#### REQUIRED WORK:
The result should be the full listing copied exactly, with no pictures in it.

#### STORED DATA:
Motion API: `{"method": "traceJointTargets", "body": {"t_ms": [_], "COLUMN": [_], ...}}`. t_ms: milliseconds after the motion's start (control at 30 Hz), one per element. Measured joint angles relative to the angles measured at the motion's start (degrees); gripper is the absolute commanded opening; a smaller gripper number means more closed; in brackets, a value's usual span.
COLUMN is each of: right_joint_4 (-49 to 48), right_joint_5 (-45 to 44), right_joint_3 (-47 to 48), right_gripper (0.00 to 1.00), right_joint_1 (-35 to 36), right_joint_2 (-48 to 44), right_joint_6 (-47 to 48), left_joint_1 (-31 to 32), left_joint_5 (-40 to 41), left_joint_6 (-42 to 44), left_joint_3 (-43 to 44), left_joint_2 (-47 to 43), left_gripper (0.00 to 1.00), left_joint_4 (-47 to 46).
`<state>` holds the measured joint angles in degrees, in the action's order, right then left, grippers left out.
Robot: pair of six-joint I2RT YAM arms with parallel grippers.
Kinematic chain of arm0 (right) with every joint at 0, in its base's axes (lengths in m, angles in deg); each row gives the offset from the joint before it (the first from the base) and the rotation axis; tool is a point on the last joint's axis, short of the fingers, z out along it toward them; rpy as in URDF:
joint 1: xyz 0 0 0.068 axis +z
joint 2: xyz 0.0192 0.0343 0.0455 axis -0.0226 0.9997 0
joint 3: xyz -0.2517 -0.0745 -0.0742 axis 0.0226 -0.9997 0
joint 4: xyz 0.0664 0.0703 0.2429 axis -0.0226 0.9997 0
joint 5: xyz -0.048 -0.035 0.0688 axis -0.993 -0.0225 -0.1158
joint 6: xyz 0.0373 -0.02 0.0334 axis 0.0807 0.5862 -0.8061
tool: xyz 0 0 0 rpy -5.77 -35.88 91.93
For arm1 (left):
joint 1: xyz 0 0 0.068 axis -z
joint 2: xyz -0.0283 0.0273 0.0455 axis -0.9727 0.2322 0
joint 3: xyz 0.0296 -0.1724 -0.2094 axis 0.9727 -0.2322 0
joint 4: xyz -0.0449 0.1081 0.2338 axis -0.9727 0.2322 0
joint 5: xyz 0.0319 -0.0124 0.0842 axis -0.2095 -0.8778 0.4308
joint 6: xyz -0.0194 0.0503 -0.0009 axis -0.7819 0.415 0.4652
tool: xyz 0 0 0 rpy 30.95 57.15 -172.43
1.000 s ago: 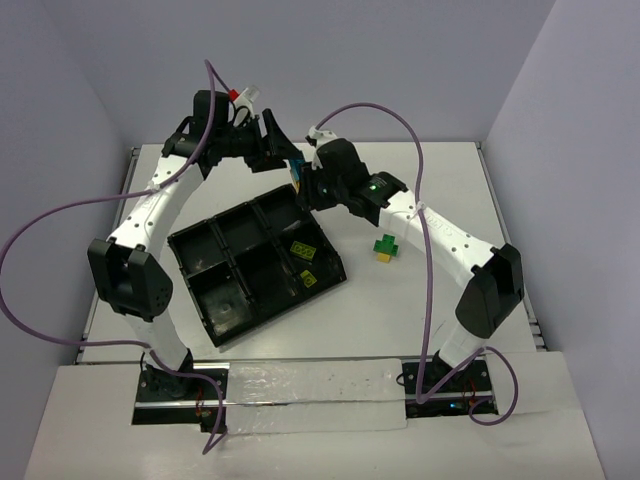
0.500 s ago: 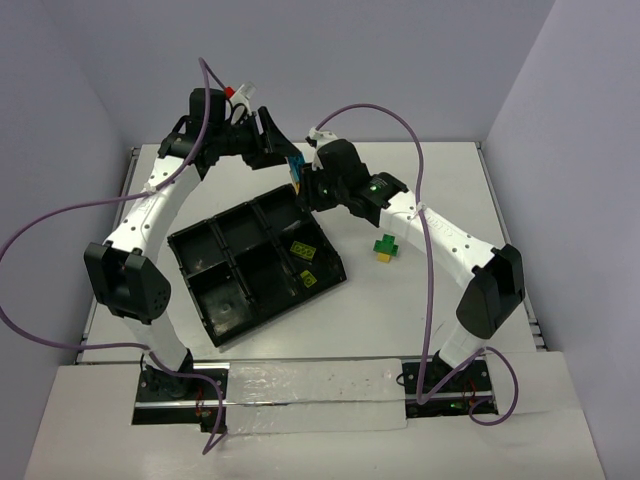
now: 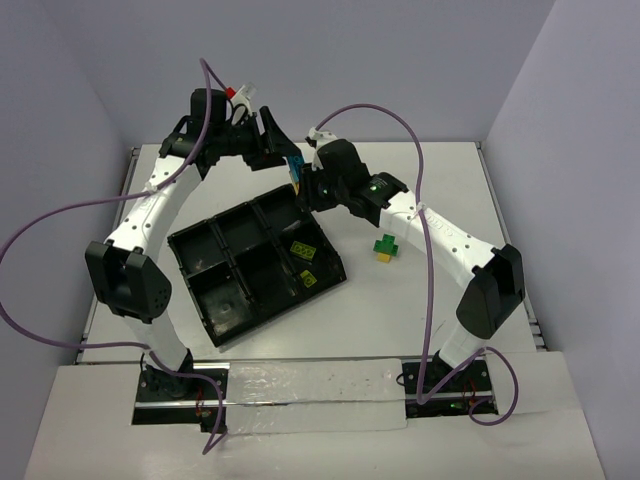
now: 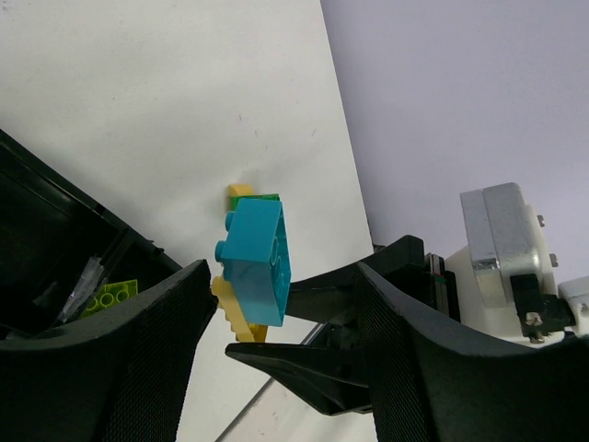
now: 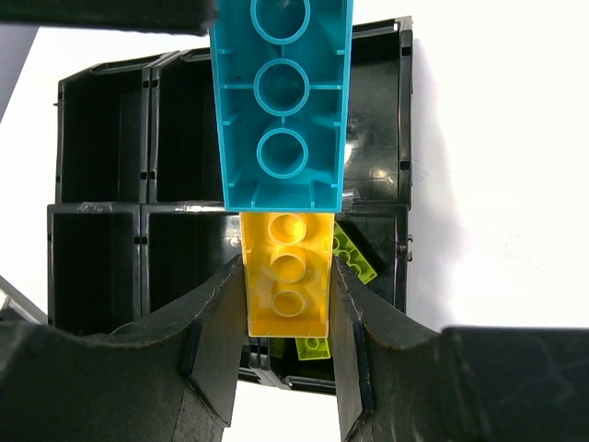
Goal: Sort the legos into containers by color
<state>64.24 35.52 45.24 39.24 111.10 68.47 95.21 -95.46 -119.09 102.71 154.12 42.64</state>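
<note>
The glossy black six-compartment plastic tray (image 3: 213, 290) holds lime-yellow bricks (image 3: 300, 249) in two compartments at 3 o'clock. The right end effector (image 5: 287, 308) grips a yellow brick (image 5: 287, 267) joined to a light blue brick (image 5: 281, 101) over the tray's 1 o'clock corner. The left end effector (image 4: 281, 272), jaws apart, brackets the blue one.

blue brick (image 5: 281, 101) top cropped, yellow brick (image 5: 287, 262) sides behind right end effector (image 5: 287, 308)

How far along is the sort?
Done: two lime plastic bricks lie in the glossy black compartment tray. In hand: the right tool clamps a yellow plastic brick joined to a light blue brick, which the open left tool straddles. Left: separating those, plus the green-and-yellow brick stack on the table.
</note>
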Motion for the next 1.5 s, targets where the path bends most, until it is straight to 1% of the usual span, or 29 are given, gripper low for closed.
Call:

#### ANSWER TO THIS PROBLEM:
Motion API: `{"method": "traceJointTargets", "body": {"t_ms": [_], "COLUMN": [_], ...}}`. t_ms: milliseconds after the motion's start (control at 30 Hz), one per element. Measured joint angles relative to the angles measured at the motion's start (degrees); gripper is the absolute commanded opening; a smaller gripper number means more closed; in brackets, a value's usual span.
COLUMN is each of: right_joint_4 (-49 to 48), right_joint_5 (-45 to 44), right_joint_3 (-47 to 48), right_gripper (0.00 to 1.00), right_joint_1 (-35 to 36), right_joint_2 (-48 to 44), right_joint_6 (-47 to 48), left_joint_1 (-31 to 32), left_joint_5 (-40 to 41), left_joint_6 (-42 to 44), left_joint_3 (-43 to 44), left_joint_2 (-47 to 43), left_gripper (0.00 to 1.00), left_joint_4 (-47 to 46).
`<state>` holds the measured joint angles in degrees, in the action's order, right then left, grippers left out.
Robot: pair of six-joint I2RT YAM arms with parallel grippers.
Kinematic chain of arm0 (right) with every joint at 0, in its base's axes (lengths in m, angles in deg); each row gives the offset from the joint before it (the first from the base) and the rotation axis; tool is a point on the last joint's axis, short of the fingers, z out along it toward them; rpy as in URDF:
joint 1: xyz 0 0 0.068 axis +z
joint 2: xyz 0.0192 0.0343 0.0455 axis -0.0226 0.9997 0
joint 3: xyz -0.2517 -0.0745 -0.0742 axis 0.0226 -0.9997 0
joint 4: xyz 0.0664 0.0703 0.2429 axis -0.0226 0.9997 0
joint 5: xyz -0.048 -0.035 0.0688 axis -0.993 -0.0225 -0.1158
joint 6: xyz 0.0373 -0.02 0.0334 axis 0.0807 0.5862 -0.8061
tool: xyz 0 0 0 rpy -5.77 -35.88 91.93
For arm1 (left):
joint 1: xyz 0 0 0.068 axis -z
joint 2: xyz -0.0283 0.0273 0.0455 axis -0.9727 0.2322 0
joint 3: xyz 0.0296 -0.1724 -0.2094 axis 0.9727 -0.2322 0
joint 4: xyz -0.0449 0.1081 0.2338 axis -0.9727 0.2322 0
joint 5: xyz 0.0319 -0.0124 0.0842 axis -0.2095 -0.8778 0.4308
joint 6: xyz -0.0194 0.0503 -0.0009 axis -0.7819 0.415 0.4652
tool: xyz 0 0 0 rpy 30.95 57.15 -172.43
1.000 s ago: 
0.500 s ago: 
now: 
now: 
now: 
Goal: Sort the legos into containers by color
<state>64.24 35.52 45.24 39.24 111.10 68.47 95.21 -95.46 -119.09 102.71 154.12 42.64</state>
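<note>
The glossy black six-compartment plastic tray (image 3: 213, 290) holds lime-yellow bricks (image 3: 300, 249) in two compartments at 3 o'clock. The right end effector (image 5: 287, 308) grips a yellow brick (image 5: 287, 267) joined to a light blue brick (image 5: 281, 101) over the tray's 1 o'clock corner. The left end effector (image 4: 281, 272), jaws apart, brackets the blue one.

blue brick (image 5: 281, 101) top cropped, yellow brick (image 5: 287, 262) sides behind right end effector (image 5: 287, 308)

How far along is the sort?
Done: two lime plastic bricks lie in the glossy black compartment tray. In hand: the right tool clamps a yellow plastic brick joined to a light blue brick, which the open left tool straddles. Left: separating those, plus the green-and-yellow brick stack on the table.
</note>
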Motion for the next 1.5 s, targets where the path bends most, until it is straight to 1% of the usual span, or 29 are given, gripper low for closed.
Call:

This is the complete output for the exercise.